(Problem): Return only that part of the material below which starts with the line containing "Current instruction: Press" and goes on through the line containing "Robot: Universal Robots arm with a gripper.", restated exactly.

(Dataset content):
•••

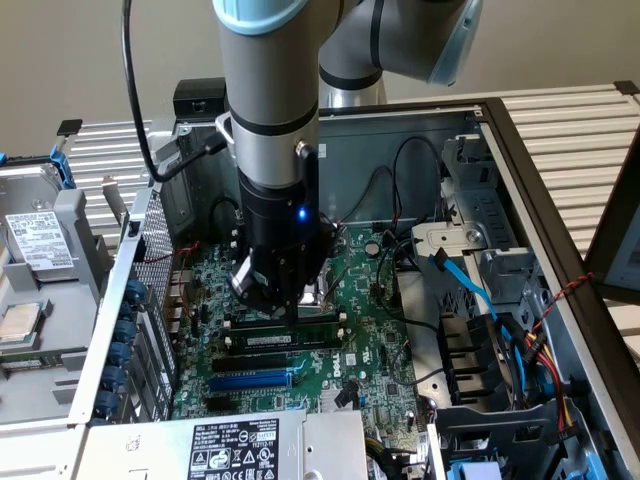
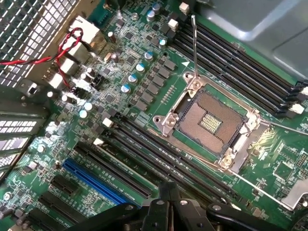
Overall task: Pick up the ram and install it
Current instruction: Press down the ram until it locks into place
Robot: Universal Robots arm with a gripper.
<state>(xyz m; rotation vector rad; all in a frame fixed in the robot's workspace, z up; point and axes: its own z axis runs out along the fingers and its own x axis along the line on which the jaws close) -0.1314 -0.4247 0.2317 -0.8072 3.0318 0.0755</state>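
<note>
One arm w/ end effector low over the motherboard, jaws together.
Ram looks already seated in a black slot near the middle of the board, just below the end effector tip in the exterior view; white label faces up. Prob. closed so the tip can press the stick down instead of gripping it. Wrist view: CPU socket open, blue slot and black slots alongside.
</note>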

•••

(Exercise response):
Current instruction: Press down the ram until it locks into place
Robot: Universal Robots arm with a gripper.

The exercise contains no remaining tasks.